Les résultats témoignent que, dès le secondaire 1, les premiers signes d’absentéisme apparaissent. Ce qui alarme l’équipe, puisqu’en 2021 et 2022, l’étude Les Cohortes perdues réalisée auprès de jeunes décrocheurs, exposait les mêmes problématiques. Les jeunes exprimaient les mêmes besoins que dans cette dernière démarche : « Comme je vous dis, on avait l’expérience des décrocheurs, puis ce qui nous inquiète, mais ce qu’on a confirmé malheureusement., c’est qu’ils sont sur le même chemin que ces derniers », démontre Marc Alain.  

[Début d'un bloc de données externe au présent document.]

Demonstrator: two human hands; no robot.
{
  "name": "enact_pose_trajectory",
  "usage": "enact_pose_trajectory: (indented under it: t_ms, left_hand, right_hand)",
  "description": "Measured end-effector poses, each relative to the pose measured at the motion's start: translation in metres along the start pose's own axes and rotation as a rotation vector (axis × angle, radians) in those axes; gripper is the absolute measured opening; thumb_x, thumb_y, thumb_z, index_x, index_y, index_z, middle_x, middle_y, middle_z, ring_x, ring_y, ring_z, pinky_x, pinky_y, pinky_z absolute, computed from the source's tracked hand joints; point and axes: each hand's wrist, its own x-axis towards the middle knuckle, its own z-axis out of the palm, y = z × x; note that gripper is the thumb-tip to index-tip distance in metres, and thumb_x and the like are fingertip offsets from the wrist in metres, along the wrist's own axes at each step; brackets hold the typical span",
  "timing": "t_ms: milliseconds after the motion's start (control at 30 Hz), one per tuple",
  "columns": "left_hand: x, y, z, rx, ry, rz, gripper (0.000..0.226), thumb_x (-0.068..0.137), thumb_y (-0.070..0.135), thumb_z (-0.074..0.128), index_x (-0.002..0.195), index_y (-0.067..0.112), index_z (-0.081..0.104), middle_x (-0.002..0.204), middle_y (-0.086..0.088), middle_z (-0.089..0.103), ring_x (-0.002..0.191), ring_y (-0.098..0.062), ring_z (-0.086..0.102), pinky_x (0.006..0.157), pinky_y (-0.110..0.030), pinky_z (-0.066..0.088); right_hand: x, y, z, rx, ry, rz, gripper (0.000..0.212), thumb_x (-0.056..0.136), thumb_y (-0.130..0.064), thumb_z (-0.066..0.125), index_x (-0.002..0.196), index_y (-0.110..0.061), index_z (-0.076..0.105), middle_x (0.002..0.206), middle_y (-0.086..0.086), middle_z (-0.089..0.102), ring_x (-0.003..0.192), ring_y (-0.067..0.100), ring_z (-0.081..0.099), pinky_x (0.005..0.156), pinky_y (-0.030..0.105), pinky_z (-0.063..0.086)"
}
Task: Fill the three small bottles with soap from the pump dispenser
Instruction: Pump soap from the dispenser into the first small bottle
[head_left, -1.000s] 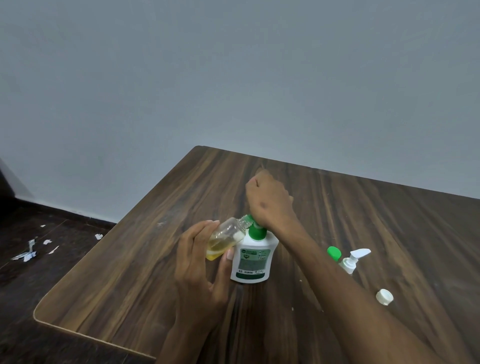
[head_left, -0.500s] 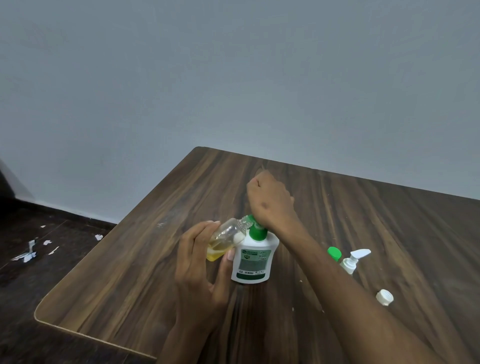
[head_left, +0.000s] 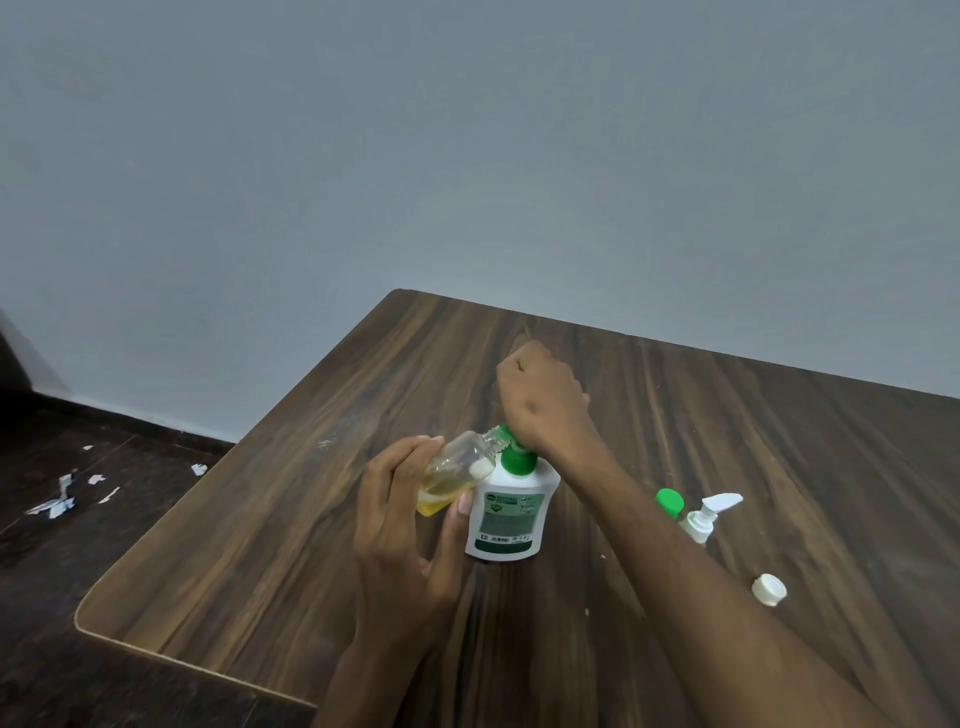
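white pump dispenser (head_left: 506, 514) label, "ORIGINAL" faintly legible, smaller print too blurred

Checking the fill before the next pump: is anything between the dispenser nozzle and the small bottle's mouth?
Nothing visible. The left hand holds the small bottle tilted, mouth against the green nozzle; the right hand covers the pump top.

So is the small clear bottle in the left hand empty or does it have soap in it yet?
Partly filled. The small clear bottle is tilted with its neck at the dispenser's green nozzle, and yellow liquid pools in its lower end.
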Motion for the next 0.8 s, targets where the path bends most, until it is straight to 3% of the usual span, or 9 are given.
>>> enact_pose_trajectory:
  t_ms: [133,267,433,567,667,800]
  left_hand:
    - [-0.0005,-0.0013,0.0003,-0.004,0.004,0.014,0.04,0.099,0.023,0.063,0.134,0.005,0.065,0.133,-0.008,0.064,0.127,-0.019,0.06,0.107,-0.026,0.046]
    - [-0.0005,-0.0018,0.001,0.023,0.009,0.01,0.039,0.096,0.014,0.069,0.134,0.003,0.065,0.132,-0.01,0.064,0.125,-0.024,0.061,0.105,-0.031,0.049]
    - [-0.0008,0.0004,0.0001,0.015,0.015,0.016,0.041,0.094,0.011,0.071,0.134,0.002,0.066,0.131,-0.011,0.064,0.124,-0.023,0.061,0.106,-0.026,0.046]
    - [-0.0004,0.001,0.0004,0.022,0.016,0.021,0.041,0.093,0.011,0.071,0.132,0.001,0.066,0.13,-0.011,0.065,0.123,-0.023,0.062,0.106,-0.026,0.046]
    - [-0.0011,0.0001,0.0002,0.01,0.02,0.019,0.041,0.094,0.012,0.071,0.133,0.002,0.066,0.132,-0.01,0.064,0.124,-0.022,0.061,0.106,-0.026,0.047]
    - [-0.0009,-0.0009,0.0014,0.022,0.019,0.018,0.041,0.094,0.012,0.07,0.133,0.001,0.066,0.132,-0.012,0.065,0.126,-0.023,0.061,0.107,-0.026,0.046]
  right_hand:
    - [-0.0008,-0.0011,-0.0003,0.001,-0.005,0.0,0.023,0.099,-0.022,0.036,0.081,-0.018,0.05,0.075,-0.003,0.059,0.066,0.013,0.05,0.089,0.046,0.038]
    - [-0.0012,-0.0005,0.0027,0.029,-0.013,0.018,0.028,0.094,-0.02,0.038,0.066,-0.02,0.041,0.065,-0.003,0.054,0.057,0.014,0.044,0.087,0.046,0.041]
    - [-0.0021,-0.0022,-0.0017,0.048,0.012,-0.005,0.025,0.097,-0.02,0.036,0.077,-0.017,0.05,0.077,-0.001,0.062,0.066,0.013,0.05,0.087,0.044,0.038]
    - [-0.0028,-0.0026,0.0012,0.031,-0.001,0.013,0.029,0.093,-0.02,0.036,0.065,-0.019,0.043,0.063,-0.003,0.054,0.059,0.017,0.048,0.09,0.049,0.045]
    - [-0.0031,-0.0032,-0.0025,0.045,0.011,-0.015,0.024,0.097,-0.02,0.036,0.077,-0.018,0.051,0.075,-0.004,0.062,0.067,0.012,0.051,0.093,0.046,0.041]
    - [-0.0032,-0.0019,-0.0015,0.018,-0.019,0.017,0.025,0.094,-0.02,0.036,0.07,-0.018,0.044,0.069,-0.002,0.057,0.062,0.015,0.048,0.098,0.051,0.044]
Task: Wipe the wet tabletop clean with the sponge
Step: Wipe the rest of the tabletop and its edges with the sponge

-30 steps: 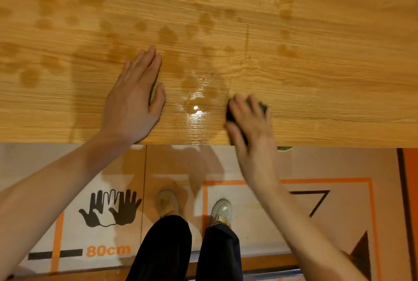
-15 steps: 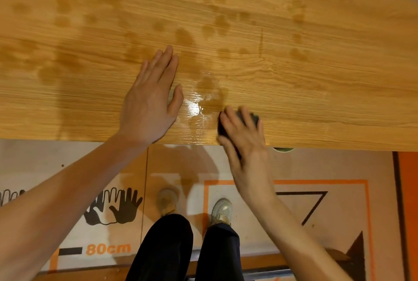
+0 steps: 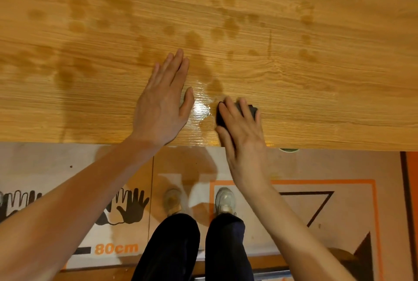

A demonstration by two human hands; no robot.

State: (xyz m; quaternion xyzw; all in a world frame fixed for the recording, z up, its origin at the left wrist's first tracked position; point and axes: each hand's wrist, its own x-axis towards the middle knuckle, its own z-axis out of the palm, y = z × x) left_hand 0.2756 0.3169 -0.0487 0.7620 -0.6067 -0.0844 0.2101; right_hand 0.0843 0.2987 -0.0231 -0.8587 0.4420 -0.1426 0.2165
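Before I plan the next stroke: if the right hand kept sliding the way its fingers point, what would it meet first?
The right hand holds the sponge, fingers pointing away across the tabletop. Straight on lies only bare wood, then probably scattered wet spots. No object seems to block it.

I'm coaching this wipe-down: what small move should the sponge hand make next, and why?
Probably slide the sponge left into the shiny puddle. The right hand holds it just beside that glare, near the tabletop front edge, while the left hand rests flat on the puddle's other side. Darker damp spots farther back can wait.
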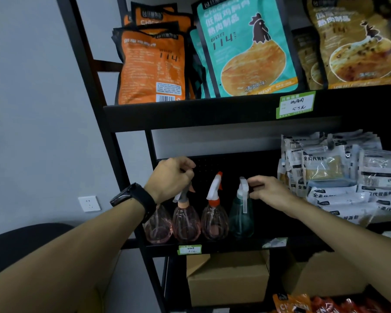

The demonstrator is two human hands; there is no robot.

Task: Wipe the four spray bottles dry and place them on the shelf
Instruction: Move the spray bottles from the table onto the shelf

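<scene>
Leftmost pink bottle head behind left hand

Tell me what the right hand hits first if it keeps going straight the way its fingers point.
The right hand points leftward, its fingers already at the white trigger head of the teal spray bottle. Beyond that, probably the neighbouring pink spray bottle, though depth is unclear.

We read "114" on the orange pouch and teal pouch, both above our hands; "5.5元" handwritten on the green shelf tag above our right hand.
</scene>
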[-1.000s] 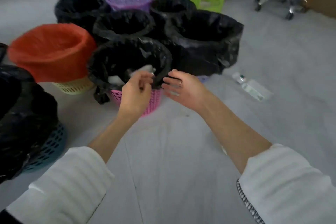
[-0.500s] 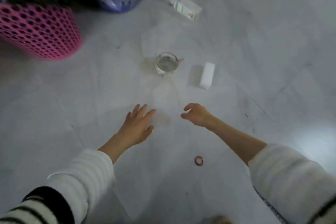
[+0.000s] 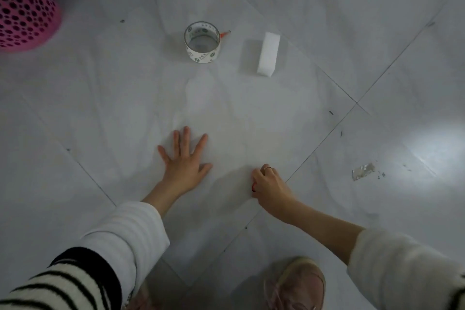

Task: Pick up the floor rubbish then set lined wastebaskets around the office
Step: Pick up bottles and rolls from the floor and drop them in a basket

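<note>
A: Surface?

B: Pale grey tiled floor (image 3: 276, 113), dark grout lines crossing beyond my right hand (image 3: 270, 184). Faint smears, dark specks, and a bright glare patch far right of the tape roll (image 3: 202, 43).

A: Landmark is the tape roll. Layout?

B: White foam block (image 3: 268, 54) just right of the roll, lying flat. An orange-red bit (image 3: 225, 34) pokes out behind the roll's right edge. Pink perforated wastebasket (image 3: 22, 7) well to its left, cut by the frame edge. Crumpled clear scrap (image 3: 363, 171) far right and nearer me. My shoe (image 3: 297, 284) at the bottom.

A: Any writing?

B: Green print and round logos on the roll's core; too small to read.

A: Hands?

B: Left hand (image 3: 185, 161) nearer me than the roll, flat on the floor, fingers spread wide. Right hand curled down at the floor, fingers pinching a small red ring (image 3: 254, 187), mostly hidden under them. Ring on one finger of that hand.
</note>
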Tool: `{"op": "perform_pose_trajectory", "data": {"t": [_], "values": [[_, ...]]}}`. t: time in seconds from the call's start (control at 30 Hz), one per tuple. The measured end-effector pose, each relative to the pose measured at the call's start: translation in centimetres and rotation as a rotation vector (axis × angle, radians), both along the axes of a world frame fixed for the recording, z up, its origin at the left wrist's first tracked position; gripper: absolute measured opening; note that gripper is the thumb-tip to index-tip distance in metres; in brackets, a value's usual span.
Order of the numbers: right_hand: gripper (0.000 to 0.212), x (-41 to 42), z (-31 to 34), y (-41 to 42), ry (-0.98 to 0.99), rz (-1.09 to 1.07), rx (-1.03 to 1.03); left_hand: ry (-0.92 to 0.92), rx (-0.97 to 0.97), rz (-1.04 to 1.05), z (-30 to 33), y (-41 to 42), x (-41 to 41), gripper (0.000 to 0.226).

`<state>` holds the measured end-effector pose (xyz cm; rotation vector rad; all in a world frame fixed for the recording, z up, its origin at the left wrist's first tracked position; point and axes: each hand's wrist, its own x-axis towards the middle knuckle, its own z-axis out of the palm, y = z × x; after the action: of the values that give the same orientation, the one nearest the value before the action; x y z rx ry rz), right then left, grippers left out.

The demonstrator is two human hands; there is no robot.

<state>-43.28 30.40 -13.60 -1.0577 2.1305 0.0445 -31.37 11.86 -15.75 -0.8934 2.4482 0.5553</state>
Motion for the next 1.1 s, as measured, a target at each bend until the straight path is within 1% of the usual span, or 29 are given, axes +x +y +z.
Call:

Des enjeux difficiles à relever 

« Nous avons plusieurs enjeux reliés au personnel scolaire. Il y a une forte rotation et c’est difficile pour les étudiants de créer un lien avec eux. C’est ce lien-là, quand tu es capable de l’avoir avec quelqu’un de ton école, qui des fois va te retenir, puis va faire en sorte que tu vas continuer malgré tout ». Geneviève Rinfret est consciente de la réalité des écoles que le CJE accompagne dans le cadre de ces recherches. Quatre pistes d’action en sont ressorties, mais, pour la directrice, il faut y aller selon les capacités des écoles participantes : « Nous avons présenté les résultats et discuté. Ce qui est faisable pour une phase deux du projet PHARE, c’est le besoin de mettre en place un mécanisme de suivi des absences. C’est présentement long avant de reconnaître qu’un élève est en absentéisme chronique parce qu’il n’y a pas de système informatique qui existe ».  

Le CJE continue de soutenir les écoles et une intervenante est en poste dans celle-ci pour s’assurer un suivi et l’implantation de la prochaine phase.